Leland’s lawyer, Steve Fishman, declined to comment for this story.
Some wonder what it will take to remove Leland from office.
“Like, what he got to do to? Murder somebody?" asked Jackson. “Ain’t no community he would ever be able to [stay in power in]. Ain't no suburb he could go to and have all this on him.”
And yet, Leland has refused to resign, positioning his sticking around as a favor to the people in his district.
At an October council hearing, he told a constituent who asked him to step down that “residents in District 7 . . . deserve representation.”
In the event of a resignation, the remaining council members would appoint a replacement with a two-thirds vote.
Absent a resignation, Leland could be removed from the body if he pleads or is found guilty, or if District 7 residents recall him. Jackson and Detroit Charter Commission member Joanna Underwood plan to soon begin gathering signatures for a recall.
Leland’s colleagues on council have made no effort to reprimand him. They have not called for his investigation and he has not been removed from the committees on which he sits. When the indictment came down, the body issued a statement simply saying that it would “not affect the work of the Detroit City Council. We will continue to do our jobs, as elected by the citizens of this city."
District 2 representative Roy McAllister was the only council member willing to speak on council’s inaction.
“It’s the people that voted him in, so he represents his district. We did not vote him in,” said McAllister. “It’s an issue but, it’s still under [federal] investigation.”
A final push from the old man
Leland’s father died of cancer in February, just as his son's troubles began to unfold. Two months earlier, it emerged that Leland had been named a “target subject” in the same public corruption probe that has ensnared Fiore and other Detroit officials. Shortly after Burton’s death, Carmack filed his extortion suit against Leland, and disclosed he’d worn a wire for the FBI.
From his “deathbed,” Reggie Davis said, Burton Leland tried to ensure his son would be insulated from harm once he was gone.
“Burton tried to help,” said Davis. “He was advising some of the people close to Gabe to help him in certain ways.”
Davis didn’t provide specifics, but Leland’s lawyer, Fishman, is an old high school friend of Burton’s.

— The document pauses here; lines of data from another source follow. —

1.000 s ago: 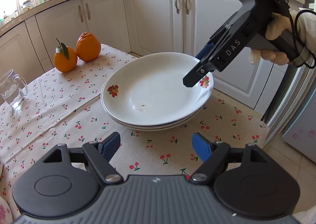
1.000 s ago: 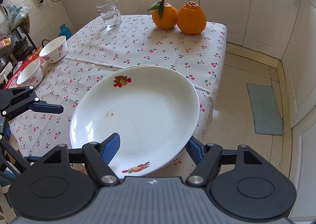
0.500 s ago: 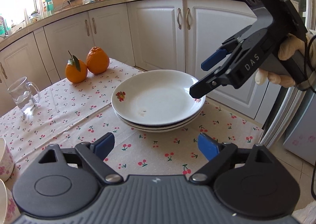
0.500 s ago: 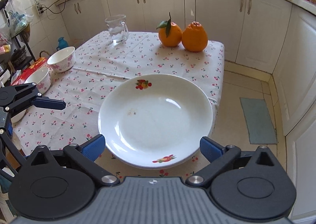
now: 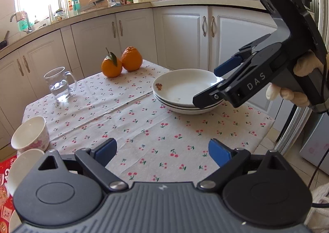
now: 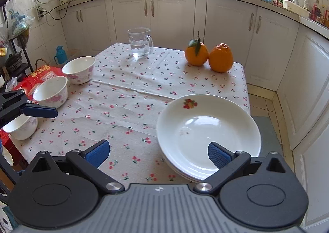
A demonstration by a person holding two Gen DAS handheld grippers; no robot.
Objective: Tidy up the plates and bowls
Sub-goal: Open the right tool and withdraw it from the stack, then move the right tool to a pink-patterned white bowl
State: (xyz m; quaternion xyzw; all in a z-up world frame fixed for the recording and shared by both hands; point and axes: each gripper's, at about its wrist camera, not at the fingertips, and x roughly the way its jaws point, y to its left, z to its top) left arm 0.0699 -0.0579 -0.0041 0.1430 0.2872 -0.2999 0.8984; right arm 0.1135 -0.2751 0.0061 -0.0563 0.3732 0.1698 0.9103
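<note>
**Stacked plates on the cherry-print cloth, both grippers empty**

Left wrist view: a stack of shallow white ceramic plates (image 5: 186, 91), the top one with a small fruit motif on its rim, rests on the far right part of the surface (image 5: 144, 130), which is covered in a white cloth printed with red cherries. The left gripper (image 5: 162, 151) hangs over bare cloth near the front edge; its jaws are opening, already well apart, with nothing between the blue pads. The right gripper (image 5: 209, 82), held in a pale-gloved hand (image 5: 296, 87), hovers just above the near right rim of the stack with its jaws apart and empty. Two white bowls with pink flower print (image 5: 30, 136) stand at the left edge.

Right wrist view: the plate stack (image 6: 207, 134) lies at the near right corner of the surface. The right gripper's (image 6: 158, 152) jaws stand wide apart, gripping nothing; its right pad shows in front of the plate's near rim. Three flowered bowls (image 6: 51, 91) sit at the left, with the left gripper (image 6: 39, 110) above them.
</note>
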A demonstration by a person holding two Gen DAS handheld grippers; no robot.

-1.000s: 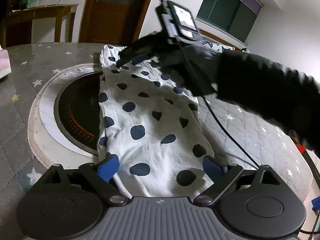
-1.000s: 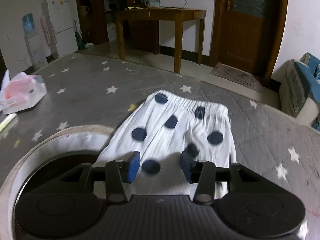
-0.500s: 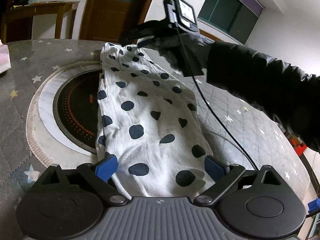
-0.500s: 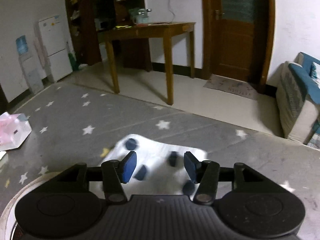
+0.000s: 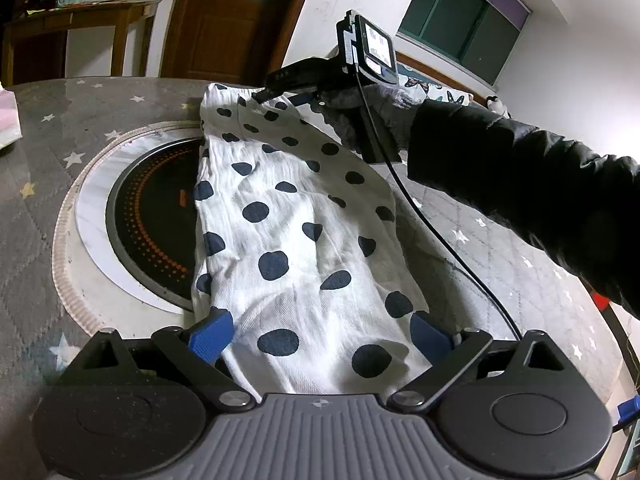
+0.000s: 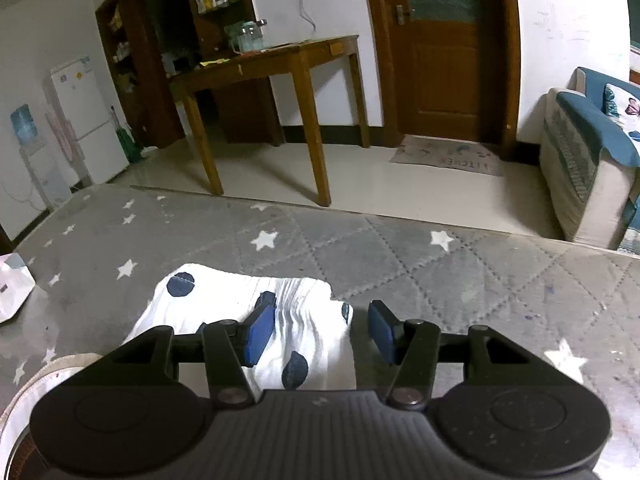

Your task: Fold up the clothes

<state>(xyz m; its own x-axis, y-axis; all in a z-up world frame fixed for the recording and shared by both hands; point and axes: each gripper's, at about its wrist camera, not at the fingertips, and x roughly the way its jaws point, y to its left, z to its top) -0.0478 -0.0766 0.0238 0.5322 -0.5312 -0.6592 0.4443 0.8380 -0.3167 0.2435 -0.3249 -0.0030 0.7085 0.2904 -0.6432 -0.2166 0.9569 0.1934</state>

Bradford, who called Burton “a brother,” said he was asked to come on last December as Gabe’s constituent services director.
People who know Gabe well have different theories for how he wound up in the mess he’s in. Some chalk it up to hubris, others say he simply wasn’t sharp enough to play politics in the way his father did, and slipped down the slope from immoral to illegal.
But there was one thing on which people with differing theories agreed: Gabe wouldn’t be in trouble were his father still around.
“The greatest vulnerability to him now is that his father has transitioned,” said Lemmons. “So now Gabe is really out there by himself.”